- [TASK GOAL] Below is a block of entries; repeat exactly the lines starting at the line that contains "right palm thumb" and ending at the line that contains "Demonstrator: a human", both included.

:: AVAILABLE DATA

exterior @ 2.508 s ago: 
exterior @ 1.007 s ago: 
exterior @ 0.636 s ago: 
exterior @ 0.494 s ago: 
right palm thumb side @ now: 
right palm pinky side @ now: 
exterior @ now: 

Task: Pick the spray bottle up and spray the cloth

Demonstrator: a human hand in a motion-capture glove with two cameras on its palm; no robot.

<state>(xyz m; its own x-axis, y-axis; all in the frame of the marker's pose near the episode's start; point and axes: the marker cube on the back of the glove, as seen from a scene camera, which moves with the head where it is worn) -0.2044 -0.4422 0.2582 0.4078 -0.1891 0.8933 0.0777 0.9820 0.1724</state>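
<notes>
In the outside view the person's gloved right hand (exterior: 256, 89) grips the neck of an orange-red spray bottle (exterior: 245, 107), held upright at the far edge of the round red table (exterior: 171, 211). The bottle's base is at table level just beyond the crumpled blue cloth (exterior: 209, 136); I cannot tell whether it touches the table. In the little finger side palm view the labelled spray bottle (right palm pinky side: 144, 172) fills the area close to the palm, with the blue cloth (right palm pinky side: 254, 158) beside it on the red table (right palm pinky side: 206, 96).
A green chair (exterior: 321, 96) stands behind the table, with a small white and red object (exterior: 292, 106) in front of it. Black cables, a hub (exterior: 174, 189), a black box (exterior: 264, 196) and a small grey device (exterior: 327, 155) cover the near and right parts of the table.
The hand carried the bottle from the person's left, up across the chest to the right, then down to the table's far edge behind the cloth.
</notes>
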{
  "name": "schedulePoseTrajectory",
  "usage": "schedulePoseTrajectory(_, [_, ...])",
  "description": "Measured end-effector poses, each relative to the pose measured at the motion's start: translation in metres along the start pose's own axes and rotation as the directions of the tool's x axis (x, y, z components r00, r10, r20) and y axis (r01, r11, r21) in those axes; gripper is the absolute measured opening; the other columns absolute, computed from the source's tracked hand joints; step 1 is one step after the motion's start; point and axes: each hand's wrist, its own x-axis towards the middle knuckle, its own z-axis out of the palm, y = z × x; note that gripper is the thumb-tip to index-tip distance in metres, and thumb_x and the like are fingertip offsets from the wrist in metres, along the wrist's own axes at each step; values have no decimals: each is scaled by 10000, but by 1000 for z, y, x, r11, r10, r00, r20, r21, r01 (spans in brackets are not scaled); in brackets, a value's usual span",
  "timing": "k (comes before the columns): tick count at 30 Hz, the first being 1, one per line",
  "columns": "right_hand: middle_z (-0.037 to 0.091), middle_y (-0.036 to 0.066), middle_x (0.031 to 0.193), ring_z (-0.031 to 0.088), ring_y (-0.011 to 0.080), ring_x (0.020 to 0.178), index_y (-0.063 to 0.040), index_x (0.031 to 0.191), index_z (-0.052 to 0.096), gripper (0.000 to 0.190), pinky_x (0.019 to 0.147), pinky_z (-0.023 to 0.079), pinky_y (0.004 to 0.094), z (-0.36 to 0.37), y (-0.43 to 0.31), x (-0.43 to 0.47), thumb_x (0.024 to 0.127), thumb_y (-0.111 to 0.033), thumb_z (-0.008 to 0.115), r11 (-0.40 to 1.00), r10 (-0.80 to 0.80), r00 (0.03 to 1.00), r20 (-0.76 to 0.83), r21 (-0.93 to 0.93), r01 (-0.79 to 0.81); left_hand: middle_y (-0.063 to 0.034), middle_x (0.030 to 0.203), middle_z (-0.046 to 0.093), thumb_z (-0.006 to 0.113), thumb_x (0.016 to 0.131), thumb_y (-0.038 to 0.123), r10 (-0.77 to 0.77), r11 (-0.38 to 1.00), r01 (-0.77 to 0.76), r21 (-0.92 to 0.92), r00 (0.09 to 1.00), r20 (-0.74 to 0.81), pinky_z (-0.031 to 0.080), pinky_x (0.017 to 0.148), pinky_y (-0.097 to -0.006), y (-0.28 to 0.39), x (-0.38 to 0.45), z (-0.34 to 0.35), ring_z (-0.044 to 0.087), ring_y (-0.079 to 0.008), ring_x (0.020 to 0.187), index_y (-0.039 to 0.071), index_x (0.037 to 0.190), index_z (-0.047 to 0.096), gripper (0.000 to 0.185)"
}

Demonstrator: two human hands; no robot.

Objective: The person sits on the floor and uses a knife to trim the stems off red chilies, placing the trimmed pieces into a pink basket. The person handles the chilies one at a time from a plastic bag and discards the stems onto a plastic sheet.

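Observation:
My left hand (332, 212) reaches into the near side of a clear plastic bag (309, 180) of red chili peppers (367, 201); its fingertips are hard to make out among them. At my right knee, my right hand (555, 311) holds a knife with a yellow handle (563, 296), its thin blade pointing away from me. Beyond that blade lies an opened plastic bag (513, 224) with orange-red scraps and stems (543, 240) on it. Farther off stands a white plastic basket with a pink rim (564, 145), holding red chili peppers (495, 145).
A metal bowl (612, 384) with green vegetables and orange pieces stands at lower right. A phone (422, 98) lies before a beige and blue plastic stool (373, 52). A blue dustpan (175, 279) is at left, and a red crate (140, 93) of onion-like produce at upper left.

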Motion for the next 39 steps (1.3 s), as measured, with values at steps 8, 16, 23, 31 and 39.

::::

- [SOLUTION BELOW]
right palm thumb side @ now: 
right palm pinky side @ now: 
exterior @ now: 

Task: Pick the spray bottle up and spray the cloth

Demonstrator: a human hand in a motion-capture glove with two cameras on its palm; no robot.

The response to the exercise is now finished.